Your copy should match the listing below exactly, except that it holds no images.
[[ STORED DATA open ]]
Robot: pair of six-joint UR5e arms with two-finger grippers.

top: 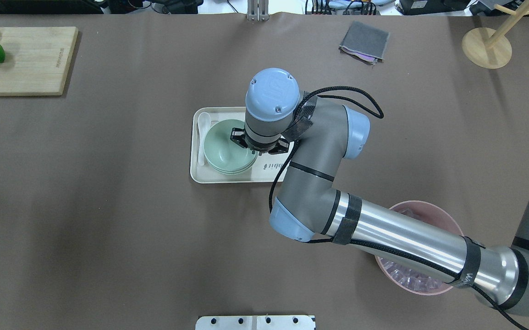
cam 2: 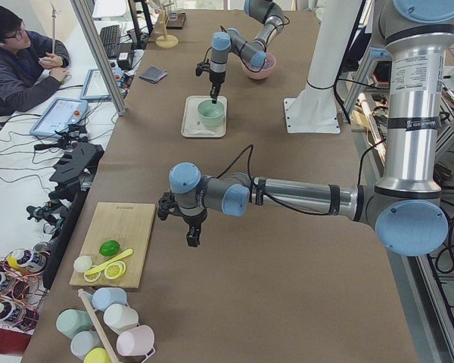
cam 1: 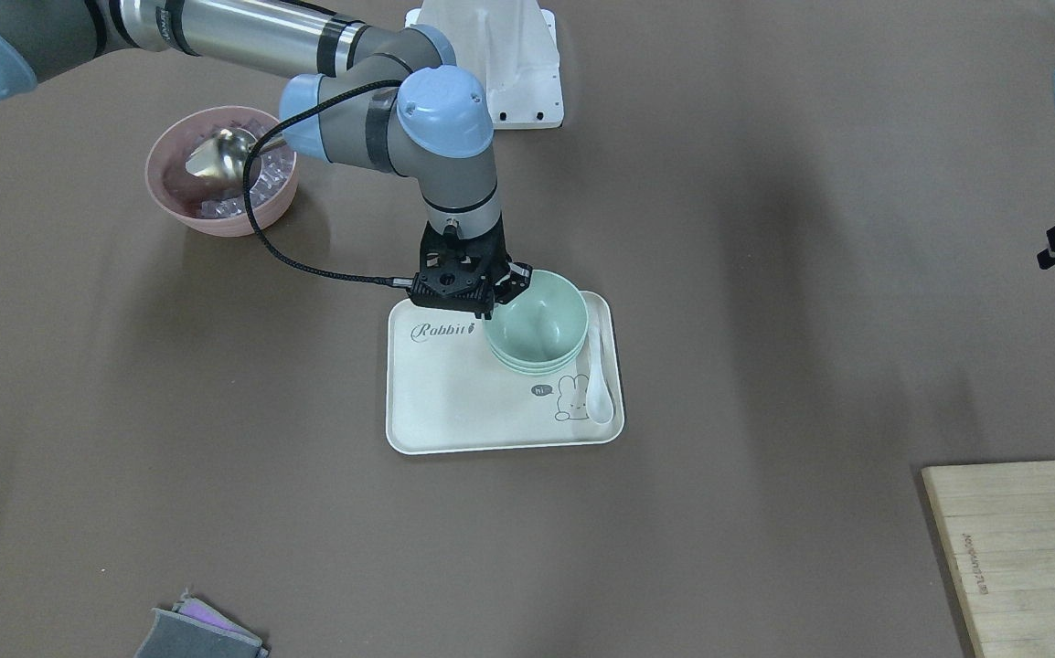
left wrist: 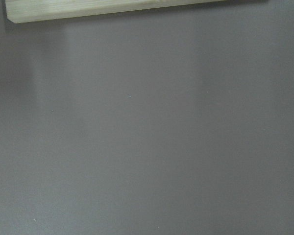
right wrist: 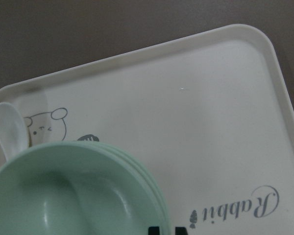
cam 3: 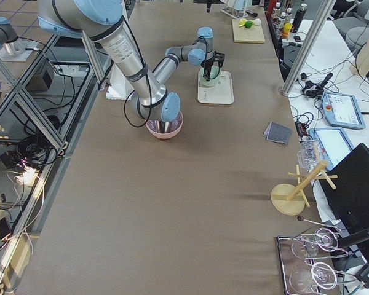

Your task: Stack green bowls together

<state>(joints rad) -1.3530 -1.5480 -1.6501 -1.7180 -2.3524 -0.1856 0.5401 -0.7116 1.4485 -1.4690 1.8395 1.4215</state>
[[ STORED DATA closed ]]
▶ [EXPECTED ANSWER]
Robot: pair of six-joint UR5e arms with two-finger grippers.

top: 
cam 2: 
cam 1: 
left wrist: 
right wrist: 
cam 3: 

Your task: Stack green bowls together

<state>(joints rad) -1.3530 -1.5480 -1.6501 -1.7180 -2.3524 -0.1856 0.5401 -0.7116 1.4485 -1.4690 1.8395 1.4215</state>

The output above is complete.